Claro que isso é um interpretação bem “por baixo” desta magnífica obra. Talvez Deus tenha descoberto o que Clarke e Kubrick queriam dizer de fato agora que os dois se encontraram no céu.
Quem não viu, merece ver. Porém, com toda a paciência do mundo já que não é um filme comum. É para ser apreciado, discutido e entendido aos pouquinhos.
Parabéns 2001. Parabéns Kubrick. Parabéns Clarke. Parabéns Marcos, muito bom seu texto.
30 | April | 2008 às 12:46
Eu mesmo demorei a entender a grandeza de 2001. Só depois de estudos,pesquisa e rever o filme é que consegui formar uma opinião. Enfim, esse é o dilema de todos que se confrontam com Kubrick à primeira vista.
Mas com certeza a admiração de todos deve ser dispensada!
30 | April | 2008 às 12:52
Que bom Marcos !
Vc falou de um dos 10 maiores filmes da minha vida !!!!
2001 é uma obra de arte que nunca vai envelhecer. Haja o que houver o filme sempre será atual.
30 | April | 2008 às 14:22
Tive que ver o filme umas três vezes para conseguir assistir até o final, pois sempre quando passava na TV era nas madrugadas da Globo e eu sempre dormia na metade do filme… até que na terceira tentativa consegui ver por completo, e consegui entender uma coisa… que preciso assisti-lo novamente. Mas dessa vez vou procura em DVD nas locadoras daqui. Mas, sem dúvida, é um filme sensacional.
30 | April | 2008 às 16:36
Marcos, este é um filme digno da palavra poderoso, quando o assisto, parece que estou me conectando a grandiosidade da existencia, sei la… aquela cena inicial da Lua, a Terra e o Sol juntos na mesma imagem, com a maravilhosa trilha ao fundo, sempre me faz pensar que não podemos estar sozinhos nessa jornada pelo universo.
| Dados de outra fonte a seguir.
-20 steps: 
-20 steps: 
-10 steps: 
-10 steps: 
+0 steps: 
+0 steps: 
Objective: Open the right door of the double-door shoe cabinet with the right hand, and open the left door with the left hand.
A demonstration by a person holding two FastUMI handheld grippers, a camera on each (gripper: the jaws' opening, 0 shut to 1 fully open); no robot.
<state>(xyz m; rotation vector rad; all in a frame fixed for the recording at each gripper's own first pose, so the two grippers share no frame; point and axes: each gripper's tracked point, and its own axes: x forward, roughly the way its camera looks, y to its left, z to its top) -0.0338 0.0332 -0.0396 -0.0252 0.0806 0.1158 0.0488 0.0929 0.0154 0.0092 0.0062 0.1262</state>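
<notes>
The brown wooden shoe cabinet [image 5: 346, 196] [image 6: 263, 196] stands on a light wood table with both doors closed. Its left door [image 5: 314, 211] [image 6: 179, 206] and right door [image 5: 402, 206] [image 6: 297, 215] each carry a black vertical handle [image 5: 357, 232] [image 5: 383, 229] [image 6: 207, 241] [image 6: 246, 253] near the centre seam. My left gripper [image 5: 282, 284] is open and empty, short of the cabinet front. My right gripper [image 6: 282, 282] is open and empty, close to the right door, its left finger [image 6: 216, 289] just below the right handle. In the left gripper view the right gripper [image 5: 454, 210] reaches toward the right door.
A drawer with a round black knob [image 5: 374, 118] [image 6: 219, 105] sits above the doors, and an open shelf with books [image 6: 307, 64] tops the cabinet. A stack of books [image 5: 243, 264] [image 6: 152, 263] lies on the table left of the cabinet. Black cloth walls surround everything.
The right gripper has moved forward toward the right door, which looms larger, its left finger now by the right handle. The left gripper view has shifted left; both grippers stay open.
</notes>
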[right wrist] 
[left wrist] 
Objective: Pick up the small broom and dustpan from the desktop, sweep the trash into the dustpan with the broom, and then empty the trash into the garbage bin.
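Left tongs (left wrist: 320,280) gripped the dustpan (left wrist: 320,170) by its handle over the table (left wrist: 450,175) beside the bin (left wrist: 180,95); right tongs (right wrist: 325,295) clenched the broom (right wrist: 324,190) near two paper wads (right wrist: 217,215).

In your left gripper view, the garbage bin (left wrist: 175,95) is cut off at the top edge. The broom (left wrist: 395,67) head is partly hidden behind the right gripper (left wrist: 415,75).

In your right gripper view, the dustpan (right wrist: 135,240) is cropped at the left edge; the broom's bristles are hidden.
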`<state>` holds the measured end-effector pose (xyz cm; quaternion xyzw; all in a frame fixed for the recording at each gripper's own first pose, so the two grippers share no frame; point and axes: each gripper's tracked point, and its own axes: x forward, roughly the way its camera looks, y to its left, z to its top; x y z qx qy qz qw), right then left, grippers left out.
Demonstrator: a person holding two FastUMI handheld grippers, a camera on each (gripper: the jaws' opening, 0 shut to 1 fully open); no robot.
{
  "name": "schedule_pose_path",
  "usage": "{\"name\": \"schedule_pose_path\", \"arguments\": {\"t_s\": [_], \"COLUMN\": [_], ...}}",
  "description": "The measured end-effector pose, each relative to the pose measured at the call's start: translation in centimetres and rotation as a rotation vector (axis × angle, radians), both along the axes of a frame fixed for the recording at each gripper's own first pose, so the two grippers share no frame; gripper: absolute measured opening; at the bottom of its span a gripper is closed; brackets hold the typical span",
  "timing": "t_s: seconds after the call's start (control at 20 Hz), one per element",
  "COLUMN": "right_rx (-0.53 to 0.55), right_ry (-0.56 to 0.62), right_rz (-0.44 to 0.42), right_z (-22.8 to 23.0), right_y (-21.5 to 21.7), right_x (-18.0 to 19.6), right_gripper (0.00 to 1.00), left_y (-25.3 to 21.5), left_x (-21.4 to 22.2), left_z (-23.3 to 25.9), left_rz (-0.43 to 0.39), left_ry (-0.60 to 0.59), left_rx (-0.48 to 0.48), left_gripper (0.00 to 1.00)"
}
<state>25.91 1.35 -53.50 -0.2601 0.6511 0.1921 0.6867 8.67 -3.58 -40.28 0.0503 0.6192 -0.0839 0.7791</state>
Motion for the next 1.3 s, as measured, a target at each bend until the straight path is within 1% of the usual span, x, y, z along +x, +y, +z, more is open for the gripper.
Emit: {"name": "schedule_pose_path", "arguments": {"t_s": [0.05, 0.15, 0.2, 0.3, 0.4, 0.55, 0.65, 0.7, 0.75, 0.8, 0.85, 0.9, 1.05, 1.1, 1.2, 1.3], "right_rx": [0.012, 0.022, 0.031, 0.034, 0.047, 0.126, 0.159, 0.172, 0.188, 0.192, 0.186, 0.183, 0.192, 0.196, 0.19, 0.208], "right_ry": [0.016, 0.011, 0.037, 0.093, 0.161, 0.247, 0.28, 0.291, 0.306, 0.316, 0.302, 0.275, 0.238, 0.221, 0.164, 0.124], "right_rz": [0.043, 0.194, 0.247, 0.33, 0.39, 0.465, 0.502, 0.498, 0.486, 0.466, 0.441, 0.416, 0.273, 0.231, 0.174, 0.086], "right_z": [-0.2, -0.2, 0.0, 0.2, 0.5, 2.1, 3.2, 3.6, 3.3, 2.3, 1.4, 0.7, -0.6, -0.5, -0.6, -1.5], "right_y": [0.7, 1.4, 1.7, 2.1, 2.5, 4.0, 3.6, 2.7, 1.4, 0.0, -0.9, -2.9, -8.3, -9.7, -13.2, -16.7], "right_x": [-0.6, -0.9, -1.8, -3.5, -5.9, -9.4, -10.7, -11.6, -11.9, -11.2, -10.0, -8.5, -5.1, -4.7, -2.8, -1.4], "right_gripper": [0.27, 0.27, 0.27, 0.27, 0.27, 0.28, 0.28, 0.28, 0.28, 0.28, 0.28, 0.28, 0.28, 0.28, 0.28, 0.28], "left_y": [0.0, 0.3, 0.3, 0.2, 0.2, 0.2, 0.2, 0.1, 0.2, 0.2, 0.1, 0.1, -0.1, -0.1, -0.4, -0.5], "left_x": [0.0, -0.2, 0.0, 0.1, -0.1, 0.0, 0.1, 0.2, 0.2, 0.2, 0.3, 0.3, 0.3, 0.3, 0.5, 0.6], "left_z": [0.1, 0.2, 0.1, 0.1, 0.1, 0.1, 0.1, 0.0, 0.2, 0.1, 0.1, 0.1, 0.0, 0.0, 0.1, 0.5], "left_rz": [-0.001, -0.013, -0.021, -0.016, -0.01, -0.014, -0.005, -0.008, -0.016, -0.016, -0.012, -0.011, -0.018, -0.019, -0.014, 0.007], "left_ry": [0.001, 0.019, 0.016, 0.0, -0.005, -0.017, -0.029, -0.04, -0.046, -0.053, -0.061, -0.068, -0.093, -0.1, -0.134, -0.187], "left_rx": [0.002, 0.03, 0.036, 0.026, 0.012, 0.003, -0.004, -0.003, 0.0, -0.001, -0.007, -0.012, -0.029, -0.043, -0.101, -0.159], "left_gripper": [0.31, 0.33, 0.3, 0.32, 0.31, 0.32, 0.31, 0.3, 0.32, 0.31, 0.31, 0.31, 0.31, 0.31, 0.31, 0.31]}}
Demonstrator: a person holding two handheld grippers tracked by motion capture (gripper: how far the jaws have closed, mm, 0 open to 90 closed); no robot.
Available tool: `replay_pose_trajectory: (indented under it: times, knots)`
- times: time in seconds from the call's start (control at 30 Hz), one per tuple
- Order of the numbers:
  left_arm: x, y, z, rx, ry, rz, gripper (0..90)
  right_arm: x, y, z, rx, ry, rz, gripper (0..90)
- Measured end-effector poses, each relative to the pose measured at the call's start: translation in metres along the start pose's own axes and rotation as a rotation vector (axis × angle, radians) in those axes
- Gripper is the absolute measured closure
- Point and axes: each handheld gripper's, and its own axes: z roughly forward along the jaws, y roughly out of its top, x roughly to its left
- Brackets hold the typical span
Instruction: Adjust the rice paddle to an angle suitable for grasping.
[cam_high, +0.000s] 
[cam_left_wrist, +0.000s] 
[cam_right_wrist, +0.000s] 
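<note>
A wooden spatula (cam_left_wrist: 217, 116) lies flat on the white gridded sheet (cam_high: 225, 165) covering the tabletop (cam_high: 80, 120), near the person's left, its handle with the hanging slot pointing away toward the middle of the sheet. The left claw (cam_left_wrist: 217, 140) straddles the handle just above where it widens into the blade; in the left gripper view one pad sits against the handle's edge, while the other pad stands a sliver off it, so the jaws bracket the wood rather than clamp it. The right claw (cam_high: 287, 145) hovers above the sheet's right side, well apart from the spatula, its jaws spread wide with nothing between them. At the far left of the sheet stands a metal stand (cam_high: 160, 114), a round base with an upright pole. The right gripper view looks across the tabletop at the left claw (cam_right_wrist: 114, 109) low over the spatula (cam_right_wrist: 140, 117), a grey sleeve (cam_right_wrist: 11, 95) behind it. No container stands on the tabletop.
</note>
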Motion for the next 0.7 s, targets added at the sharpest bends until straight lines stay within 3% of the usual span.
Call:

Mas não podia deixar de comentar que acho Blade Runner levemente superior.
1 | May | 2008 às 01:47
Para mim a comprovação de que esse diretor nunca gostou de roteiro.Todo filme dele é confuso.Mas como é considerado genio…O filme tem bons momentos e revolucionou nos efeitos mas padece dessa caracteristica dele.
2 | May | 2008 às 13:57
Adoro ficção cientifica, não desde 2001 mas desde os livros de Julio Verne e as HQ´s da decada de 60 e 70, portanto n~~ao vou comentar o filme, sou super-suspeito. Nota 10 para Kubrik.
5 | May | 2008 às 14:28
Pode parecer exagero, mas eu considero esse filme como o melhor que eu já assisti. O filme é completo, tem uma trilha sonara marcante e memorável, direção inpecável e um roteiro extraordinário, o qual é discutido até hoje. Qualquer homenagem a esse obra-prima é sempre bem-vinda. Ótima matéria, parabéns Marcos.
5 | May | 2008 às 15:42
2001 foi o primeiro filme do kubrick que assisti na vida e foi o suficiente pra nunca mais largar
è o unico filme dele comparavel ao Nascido para matar
7 | May | 2008 às 11:28
Texto muito escrito, e impossível ser publicado em momento melhor. Parabéns Marcos, pela bela iniciativa e texto.
O Filme é, sem sombra de dúvidas, a obra máxima da Ficção Científica, e um dos 10 melhores e mais revolucionários filmes de toda a história do cinema, em minha opinião.
Nunca saberemos ao certo o que Kubrick e Clarke queriam transmitir, talvez até não tinham uma idéia centrada e queriam que cada espectador formasse sua opinião e seu ponto de vista, o que de certa forma é cábivel. A cada vez que assisto descobro uma coisa nova, e tenho um aperfeiçoamento e/ou uma nova interpretação para a obra.
Sem sombra de dúvidas a obra máxima (Ao lado de laranja Mecânica e Dr. Fantástico) e um dos mais geniais e célebres diretores da história do cinema, e também meu preferido ao lado de Alfred Hitchcock e Ingmar Bergman.
7 | May | 2008 às 13:20
Confesso que ainda não assiste o filme mas vontade não falta, nunca ouvi alguém falar mal dele ou se falavam era porque não tinha entendido nada e saiam dizendo que o filme era complicado.
8 | May | 2008 às 11:29
Eu nunca vi esse filme todo
2 | June | 2008 às 09:56
Maravilhoso em todos os sentidos, o filme não envelhecerá nunca, ao contrário das ficções científicas.